Assignment: Print everything in the records exactly. Leave the pictures out.

Records provided:
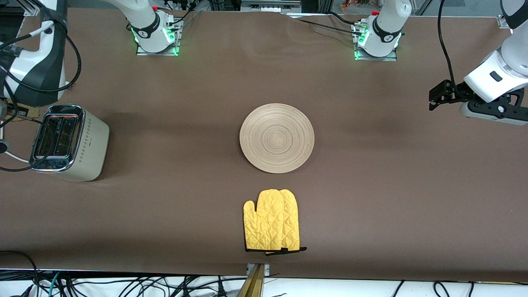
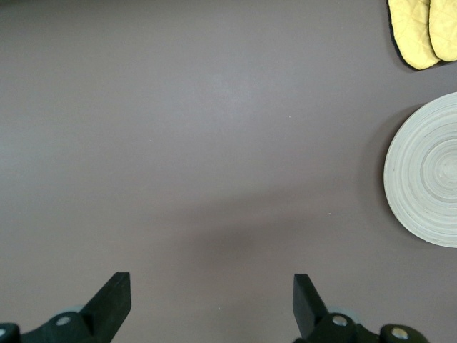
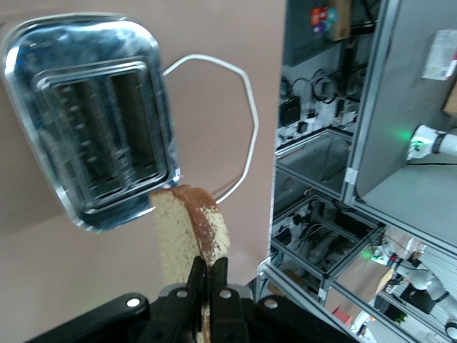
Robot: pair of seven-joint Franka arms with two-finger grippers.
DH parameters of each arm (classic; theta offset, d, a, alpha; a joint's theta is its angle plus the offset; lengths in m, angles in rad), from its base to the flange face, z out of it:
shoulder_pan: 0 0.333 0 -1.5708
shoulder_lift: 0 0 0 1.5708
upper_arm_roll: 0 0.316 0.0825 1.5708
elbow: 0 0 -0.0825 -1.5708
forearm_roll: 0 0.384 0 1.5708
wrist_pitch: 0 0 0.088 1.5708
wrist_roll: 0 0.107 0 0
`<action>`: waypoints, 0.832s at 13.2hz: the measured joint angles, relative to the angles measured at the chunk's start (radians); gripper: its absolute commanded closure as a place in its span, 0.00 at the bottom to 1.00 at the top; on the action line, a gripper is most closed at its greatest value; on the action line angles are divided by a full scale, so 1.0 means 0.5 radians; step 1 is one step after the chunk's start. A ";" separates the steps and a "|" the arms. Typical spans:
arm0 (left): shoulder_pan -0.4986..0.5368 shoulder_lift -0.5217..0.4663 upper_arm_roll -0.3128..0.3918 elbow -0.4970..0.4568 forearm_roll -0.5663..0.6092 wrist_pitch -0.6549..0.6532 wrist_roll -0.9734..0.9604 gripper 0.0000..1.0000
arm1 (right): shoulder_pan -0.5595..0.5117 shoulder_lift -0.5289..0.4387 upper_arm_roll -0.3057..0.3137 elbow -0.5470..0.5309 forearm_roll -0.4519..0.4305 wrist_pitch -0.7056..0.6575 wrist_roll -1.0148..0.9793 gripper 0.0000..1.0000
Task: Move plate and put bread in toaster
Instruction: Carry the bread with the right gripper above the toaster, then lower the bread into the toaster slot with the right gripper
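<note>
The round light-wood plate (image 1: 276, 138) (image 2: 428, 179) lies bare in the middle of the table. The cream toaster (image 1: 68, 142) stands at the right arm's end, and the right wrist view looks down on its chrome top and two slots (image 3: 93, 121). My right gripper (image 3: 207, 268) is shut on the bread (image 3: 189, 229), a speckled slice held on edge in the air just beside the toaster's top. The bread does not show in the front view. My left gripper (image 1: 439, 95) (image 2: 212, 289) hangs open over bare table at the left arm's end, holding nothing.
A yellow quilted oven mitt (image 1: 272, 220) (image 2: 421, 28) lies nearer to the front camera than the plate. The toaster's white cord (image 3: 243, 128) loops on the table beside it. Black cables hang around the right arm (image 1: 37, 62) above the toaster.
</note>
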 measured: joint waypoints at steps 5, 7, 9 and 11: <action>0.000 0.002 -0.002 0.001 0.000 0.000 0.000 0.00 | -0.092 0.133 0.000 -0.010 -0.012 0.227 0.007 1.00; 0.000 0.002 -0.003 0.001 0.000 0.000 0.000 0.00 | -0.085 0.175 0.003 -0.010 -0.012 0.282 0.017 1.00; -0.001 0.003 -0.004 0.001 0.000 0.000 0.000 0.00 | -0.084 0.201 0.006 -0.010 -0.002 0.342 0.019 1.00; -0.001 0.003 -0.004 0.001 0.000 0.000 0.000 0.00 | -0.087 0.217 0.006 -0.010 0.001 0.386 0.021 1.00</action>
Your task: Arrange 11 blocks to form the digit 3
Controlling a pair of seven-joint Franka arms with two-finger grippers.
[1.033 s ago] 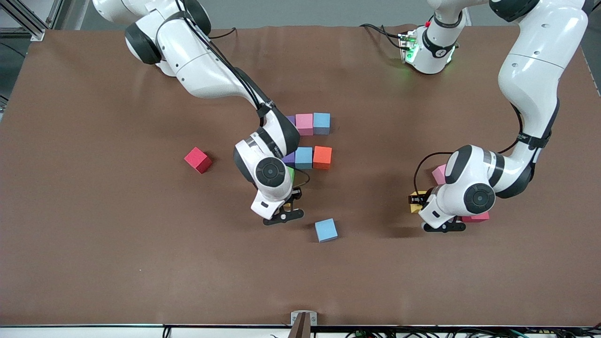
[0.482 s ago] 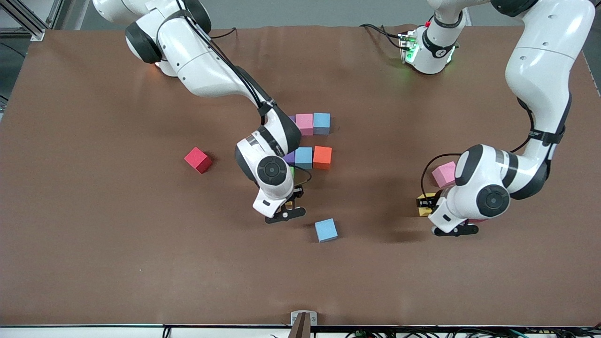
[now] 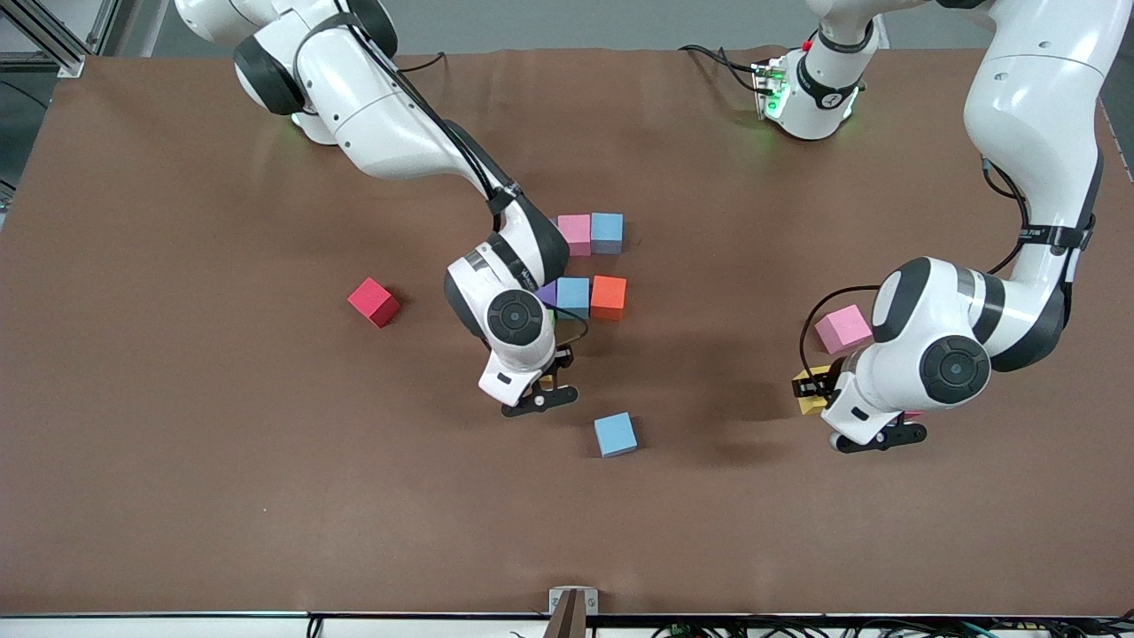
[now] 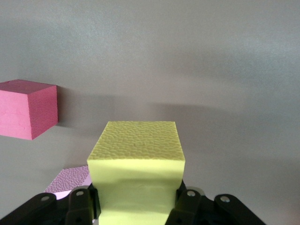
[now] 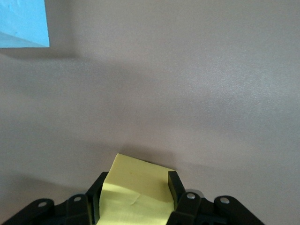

Output for this exercise:
Robot: pair of seven-joint Franka arms with two-finger grippers.
DH parameters of each arm (classic; theta offset, d, a, alpha; a joint's theta is its angle plus the offset; lengths in m, angles in rad), from its base to the flange face, z out of it:
shoulder_pan: 0 0.333 0 -1.5708
shoulder_lift: 0 0 0 1.5708
upper_arm_roll: 0 0.316 0.0825 1.5708
elbow: 0 0 -0.0825 -1.5708
forearm_roll: 0 0.384 0 1.5708
wrist_pitch: 0 0 0.088 1.5708
wrist_roll: 0 0.107 0 0
`<action>`: waypoints, 0.832s at 13.2hz: the measured joint angles, relative to the angles measured at the chunk's start (radians); gripper: its absolute commanded closure as a place in its span, 0.00 at the bottom to 1.00 at the top; on the action line, a gripper is most closed at its greatest value; on the action line angles are divided by a full scale, so 1.0 means 0.5 radians; step 1 is one step after the chunk's start. A ";" separates the steps and a "|" the arms. Typical spans:
arm0 (left): shoulder_pan -0.4986..0.5368 shoulder_lift -0.5217..0.4663 upper_arm_roll -0.3128..0.3918 elbow -0.4970..0.4568 forearm_roll -0.5663..0.6092 wrist_pitch -0.6549..0.6532 wrist_roll -0.9734..0.9604 gripper 0.0000..1.0000
arm1 (right): shoulder_pan -0.5595..0.5117 shoulder_lift -0.5289..0.4387 upper_arm_roll -0.3057..0.3137 elbow -0.5470..0.5309 forearm_roll -0.4519..0.4305 wrist_pitch -0.7056..0.6575 wrist_roll -1.0148..0.9793 gripper 0.0000..1.0000
Task: Move plate and put bread in toaster
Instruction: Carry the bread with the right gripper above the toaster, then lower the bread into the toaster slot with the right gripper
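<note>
The round light-wood plate (image 1: 276, 138) (image 2: 428, 179) lies bare in the middle of the table. The cream toaster (image 1: 68, 142) stands at the right arm's end, and the right wrist view looks down on its chrome top and two slots (image 3: 93, 121). My right gripper (image 3: 207, 268) is shut on the bread (image 3: 189, 229), a speckled slice held on edge in the air just beside the toaster's top. The bread does not show in the front view. My left gripper (image 1: 439, 95) (image 2: 212, 289) hangs open over bare table at the left arm's end, holding nothing.
A yellow quilted oven mitt (image 1: 272, 220) (image 2: 421, 28) lies nearer to the front camera than the plate. The toaster's white cord (image 3: 243, 128) loops on the table beside it. Black cables hang around the right arm (image 1: 37, 62) above the toaster.
</note>
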 measured: joint waypoints at steps 5, 7, 9 and 11: <action>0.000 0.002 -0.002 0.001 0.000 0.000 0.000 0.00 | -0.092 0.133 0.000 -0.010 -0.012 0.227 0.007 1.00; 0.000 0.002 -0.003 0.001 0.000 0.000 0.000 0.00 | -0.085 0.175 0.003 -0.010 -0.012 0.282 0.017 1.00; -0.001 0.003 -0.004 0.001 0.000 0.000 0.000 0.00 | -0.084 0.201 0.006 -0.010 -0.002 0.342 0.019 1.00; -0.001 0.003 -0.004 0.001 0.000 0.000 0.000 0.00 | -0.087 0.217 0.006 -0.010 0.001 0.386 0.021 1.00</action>
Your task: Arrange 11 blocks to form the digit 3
Controlling a pair of seven-joint Franka arms with two-finger grippers.
[1.033 s ago] 
[0.482 s ago] 
[now] 
[now] 
[now] 

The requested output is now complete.